The result is often some form of being found dead, all alone, with a pocket full of white powder. Such a value system is toxic. It kills relationships, personal integrity, ministry, joy, strength, perspective, and sometimes, literally, people.
It leads to isolation. We don’t believe we can trust anyone with our real selves–our struggles, weaknesses, failures, doubts. We can’t afford to associate with the lowly, to get our hands dirty with humanity. Often times people quit wanting to be around us because we’re moody, arrogant, edgy, and insecure.
The white powder speaks of our secret life. Living in such a system forces us to drive our sin, our vulnerabilities, our brokenness underground. We bury our stuff. But it’s still there; it doesn’t go away. We end up living two lives–the public life of super-Christian hero, and our private world of sin, habits and vices.

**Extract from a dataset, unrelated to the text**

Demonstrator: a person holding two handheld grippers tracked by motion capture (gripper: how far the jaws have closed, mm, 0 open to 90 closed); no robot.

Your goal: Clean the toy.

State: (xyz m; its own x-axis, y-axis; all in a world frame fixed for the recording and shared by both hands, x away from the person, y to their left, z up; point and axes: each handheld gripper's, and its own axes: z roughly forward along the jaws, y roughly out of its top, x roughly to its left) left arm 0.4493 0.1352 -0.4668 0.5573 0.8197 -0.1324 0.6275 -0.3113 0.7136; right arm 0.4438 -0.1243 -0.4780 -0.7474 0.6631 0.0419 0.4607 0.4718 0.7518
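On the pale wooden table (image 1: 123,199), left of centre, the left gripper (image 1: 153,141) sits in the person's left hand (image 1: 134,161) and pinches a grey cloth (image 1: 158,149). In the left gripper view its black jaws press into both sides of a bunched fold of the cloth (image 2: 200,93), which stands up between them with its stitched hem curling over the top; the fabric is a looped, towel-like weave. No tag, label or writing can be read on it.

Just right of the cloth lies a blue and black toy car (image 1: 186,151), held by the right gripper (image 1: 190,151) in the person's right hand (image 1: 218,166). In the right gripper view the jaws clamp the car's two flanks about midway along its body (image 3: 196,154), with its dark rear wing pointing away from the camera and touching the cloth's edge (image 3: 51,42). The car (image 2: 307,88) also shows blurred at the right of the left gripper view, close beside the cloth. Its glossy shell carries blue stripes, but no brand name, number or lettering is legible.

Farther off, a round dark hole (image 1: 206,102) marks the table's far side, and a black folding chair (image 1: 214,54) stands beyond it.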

We work hard to keep them separate. We go to great lengths to hide our private life. We’re careful to only act out when we’re out of town. We keep the evidence safely locked in our closet. But in the end, one way or the other, our container of white powder is exposed. It won’t stay hidden forever.
How much wiser and better we would be to pursue the good enough pastor model. This concept strives to create a different system, one where it’s the norm to embrace our humanity and resist the seductive pull toward perfectionism. Such a system allows us to lead as whole beings, a glorious mix of strengths, gifts, successes, failures, struggles and weakness. It embraces grace, which doggedly believes that we are accepted and loved as we are–that we are good enough.
I pastored small country churches while working full time as a social worker.
In short, I was on call 24/7 at two different locations for some 30plus years.
The pressures are intense but I was never tempted to get involved in
anything like this. The loving mother of our four children was a constgant
support as were the members of our congregations.
This is indeed an unfortunate occurrence which could have been
avoided.
Thanks for the feedback Norm. Count yourself blessed (and a bit fortunate) not to be tempted in this way. We all have our areas we are particularly vulnerable with, and sometimes the forces of life and evil converge as a perfect storm that makes succumbing to the pressure and temptation more likely than other occasions. Obviously, not every pastor who ‘falls’ sets out to do so. I’m convinced it’s most always a combination of contributing factors that contribute to the process, just as it is a combination of contributing factors that keep us faithful.